### TASK DESCRIPTION
Whenever a line in the listing below holds the string "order", include it in the count. Say how many such lines there are and nothing more.

BEGIN EXTRACTED MATERIAL

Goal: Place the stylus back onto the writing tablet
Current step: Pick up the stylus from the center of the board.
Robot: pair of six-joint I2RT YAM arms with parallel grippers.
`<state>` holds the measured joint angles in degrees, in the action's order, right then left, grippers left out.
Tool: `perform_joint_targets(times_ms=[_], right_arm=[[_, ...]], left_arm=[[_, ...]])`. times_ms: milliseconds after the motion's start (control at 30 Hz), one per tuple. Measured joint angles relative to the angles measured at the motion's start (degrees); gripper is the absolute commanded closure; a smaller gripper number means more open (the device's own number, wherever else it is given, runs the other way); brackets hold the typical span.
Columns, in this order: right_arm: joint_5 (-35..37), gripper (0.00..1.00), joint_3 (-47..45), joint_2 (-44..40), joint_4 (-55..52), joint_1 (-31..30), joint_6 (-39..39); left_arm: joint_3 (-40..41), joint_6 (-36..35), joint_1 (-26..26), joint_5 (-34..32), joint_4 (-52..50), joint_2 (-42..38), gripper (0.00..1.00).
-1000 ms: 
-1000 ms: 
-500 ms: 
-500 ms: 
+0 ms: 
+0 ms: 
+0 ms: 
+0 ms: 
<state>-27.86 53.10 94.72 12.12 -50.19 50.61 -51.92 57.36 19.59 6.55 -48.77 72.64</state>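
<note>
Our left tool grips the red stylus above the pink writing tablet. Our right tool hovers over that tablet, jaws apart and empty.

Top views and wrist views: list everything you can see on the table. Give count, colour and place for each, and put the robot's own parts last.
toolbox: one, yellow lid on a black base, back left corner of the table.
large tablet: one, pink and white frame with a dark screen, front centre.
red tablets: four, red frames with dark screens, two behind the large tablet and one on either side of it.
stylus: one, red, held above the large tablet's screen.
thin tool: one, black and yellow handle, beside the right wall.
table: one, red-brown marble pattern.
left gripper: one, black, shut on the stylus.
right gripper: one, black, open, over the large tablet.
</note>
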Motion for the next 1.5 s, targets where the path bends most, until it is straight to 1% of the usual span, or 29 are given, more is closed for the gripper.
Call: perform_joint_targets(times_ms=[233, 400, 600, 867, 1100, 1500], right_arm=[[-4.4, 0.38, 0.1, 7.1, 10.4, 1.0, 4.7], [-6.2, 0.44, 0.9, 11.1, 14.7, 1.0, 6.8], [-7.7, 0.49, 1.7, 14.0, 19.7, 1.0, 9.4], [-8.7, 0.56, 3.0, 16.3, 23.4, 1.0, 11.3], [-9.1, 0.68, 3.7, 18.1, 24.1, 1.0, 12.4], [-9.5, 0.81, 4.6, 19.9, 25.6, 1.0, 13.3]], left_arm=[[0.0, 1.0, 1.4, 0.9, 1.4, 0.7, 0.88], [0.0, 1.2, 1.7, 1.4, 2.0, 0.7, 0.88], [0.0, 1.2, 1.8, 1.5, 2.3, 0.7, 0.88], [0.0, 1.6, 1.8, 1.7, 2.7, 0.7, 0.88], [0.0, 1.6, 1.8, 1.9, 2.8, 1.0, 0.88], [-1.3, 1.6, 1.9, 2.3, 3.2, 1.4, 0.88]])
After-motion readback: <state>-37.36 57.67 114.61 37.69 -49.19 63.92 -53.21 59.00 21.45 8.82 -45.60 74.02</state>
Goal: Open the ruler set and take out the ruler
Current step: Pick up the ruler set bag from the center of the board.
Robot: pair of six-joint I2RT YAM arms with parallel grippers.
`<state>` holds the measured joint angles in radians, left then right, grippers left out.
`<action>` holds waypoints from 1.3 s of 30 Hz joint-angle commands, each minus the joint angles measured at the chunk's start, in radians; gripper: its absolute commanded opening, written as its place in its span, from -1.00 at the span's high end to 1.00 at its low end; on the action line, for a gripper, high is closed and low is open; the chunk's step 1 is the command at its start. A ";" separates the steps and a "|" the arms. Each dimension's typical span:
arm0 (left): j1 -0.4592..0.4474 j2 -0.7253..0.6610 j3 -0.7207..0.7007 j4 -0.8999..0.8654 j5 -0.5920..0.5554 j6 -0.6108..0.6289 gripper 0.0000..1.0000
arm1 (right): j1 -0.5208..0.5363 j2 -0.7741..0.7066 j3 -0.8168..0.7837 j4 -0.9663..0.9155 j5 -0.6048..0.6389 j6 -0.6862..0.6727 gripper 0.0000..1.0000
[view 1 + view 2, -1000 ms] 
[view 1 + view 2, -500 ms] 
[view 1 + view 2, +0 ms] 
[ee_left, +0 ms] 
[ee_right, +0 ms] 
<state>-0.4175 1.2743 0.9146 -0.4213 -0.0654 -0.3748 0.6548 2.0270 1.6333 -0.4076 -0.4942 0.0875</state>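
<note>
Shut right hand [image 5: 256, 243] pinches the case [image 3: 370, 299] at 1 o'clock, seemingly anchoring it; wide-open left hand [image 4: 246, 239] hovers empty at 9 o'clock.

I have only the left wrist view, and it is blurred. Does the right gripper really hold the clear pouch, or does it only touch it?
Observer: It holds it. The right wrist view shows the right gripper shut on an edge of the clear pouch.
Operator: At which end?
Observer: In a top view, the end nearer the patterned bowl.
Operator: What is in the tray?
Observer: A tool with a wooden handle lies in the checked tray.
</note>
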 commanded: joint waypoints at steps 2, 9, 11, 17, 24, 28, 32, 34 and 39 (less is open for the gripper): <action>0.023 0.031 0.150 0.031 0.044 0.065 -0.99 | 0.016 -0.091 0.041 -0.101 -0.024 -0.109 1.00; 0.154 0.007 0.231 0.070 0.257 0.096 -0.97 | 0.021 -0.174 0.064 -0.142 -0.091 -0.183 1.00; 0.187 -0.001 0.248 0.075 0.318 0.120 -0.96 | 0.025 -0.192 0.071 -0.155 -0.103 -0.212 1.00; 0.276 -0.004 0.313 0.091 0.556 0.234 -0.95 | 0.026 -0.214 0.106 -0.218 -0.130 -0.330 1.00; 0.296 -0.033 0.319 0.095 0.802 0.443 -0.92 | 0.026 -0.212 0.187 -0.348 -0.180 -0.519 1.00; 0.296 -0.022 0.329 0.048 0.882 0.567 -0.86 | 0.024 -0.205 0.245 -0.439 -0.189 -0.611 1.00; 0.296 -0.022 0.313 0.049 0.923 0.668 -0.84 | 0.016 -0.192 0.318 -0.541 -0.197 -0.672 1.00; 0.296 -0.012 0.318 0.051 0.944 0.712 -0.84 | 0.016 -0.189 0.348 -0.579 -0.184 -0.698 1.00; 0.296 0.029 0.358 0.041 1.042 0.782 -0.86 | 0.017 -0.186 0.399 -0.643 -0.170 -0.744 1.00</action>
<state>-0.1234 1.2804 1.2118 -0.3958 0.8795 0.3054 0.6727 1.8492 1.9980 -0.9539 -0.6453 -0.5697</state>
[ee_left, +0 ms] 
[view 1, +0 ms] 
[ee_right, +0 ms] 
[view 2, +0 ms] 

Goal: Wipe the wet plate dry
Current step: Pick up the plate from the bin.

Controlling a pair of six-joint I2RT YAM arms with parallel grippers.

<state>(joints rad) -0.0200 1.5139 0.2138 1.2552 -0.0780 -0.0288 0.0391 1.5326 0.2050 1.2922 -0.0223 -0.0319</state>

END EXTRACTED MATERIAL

### OUTPUT OF THE EXERCISE
2